Which leads to another problem with the answer.  It says "same-sex relationships."  We're not actually talking about relationships between people of the same sex.  We are talking about a specific, sexually defined relationship that is recognised by state, society, religion and God as uniquely different from any other relationship. 

As for homosexual relationships, that is a modern invention that did not exist as a separate, labelled category, based on attraction rather than behaviour, until about 150 years ago.  People who say Jesus never said anything against homosexuals are being dishonest and misleading.  Yes, people engaged in what we now call homosexual acts, but until relatively recently, these acts were part of a long list of sexual acts that scriptures said were sinful, such as incest, adultery, fornication and bestiality.  The only non-sinful sexual behaviour was between a married couple with each other.

Let's move on to the next "why" response.  "Because the Old Testament said so!"

The graphic answers:

"The O.T. also says it's sinful to eat shell-fish, to wear clothes woven with different fabrics, and to eat pork."

It then asks:

"Should we still live by the O.T. laws?"

This part demonstrates common ignorance of what Leviticus actually says, and is quite misleading.  That's not even the beginning of what's wrong with it.

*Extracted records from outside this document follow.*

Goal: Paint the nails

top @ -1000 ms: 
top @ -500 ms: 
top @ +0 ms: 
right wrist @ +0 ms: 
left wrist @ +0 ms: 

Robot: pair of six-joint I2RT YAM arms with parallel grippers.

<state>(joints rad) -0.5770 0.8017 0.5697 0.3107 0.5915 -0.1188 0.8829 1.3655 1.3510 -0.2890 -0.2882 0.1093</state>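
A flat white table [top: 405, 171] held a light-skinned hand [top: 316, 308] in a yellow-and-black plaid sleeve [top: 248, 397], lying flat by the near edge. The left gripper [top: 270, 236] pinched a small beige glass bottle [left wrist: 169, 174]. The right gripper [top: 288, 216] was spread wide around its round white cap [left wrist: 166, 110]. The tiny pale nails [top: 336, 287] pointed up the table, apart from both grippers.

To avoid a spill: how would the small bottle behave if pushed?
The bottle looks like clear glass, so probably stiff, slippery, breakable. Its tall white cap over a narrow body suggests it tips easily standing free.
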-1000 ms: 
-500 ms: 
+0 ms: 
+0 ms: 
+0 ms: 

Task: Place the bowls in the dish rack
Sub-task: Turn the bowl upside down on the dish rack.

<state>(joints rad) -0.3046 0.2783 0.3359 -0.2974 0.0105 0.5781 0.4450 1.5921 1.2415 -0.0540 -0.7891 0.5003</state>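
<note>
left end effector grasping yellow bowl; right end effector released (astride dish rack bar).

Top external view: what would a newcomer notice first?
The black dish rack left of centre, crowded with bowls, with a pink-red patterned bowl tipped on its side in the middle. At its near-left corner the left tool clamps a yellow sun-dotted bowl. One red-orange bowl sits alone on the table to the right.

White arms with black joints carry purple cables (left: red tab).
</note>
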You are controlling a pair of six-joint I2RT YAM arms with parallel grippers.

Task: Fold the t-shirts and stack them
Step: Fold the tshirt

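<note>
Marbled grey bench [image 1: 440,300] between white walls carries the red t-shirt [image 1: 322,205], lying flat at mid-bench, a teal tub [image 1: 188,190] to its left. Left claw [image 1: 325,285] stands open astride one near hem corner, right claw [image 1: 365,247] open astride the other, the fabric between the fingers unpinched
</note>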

First, it avoids the "why" by distractions.  Rather then address whether or not that's what the OT actually says, it throws up other restrictions of what it defines as sinful behaviour, out of context, then says, "see!  If you do any of these, then you're a hypocrite, picking and choosing what sins are acceptable."  Assuming they are actually right about this, how that makes the sin of homosexual behaviour any *less* of a sin because people sin in other ways is illogical, but it scores emotional points, and people fall for it.  Mostly because they don't know what that part if the OT actually teaches.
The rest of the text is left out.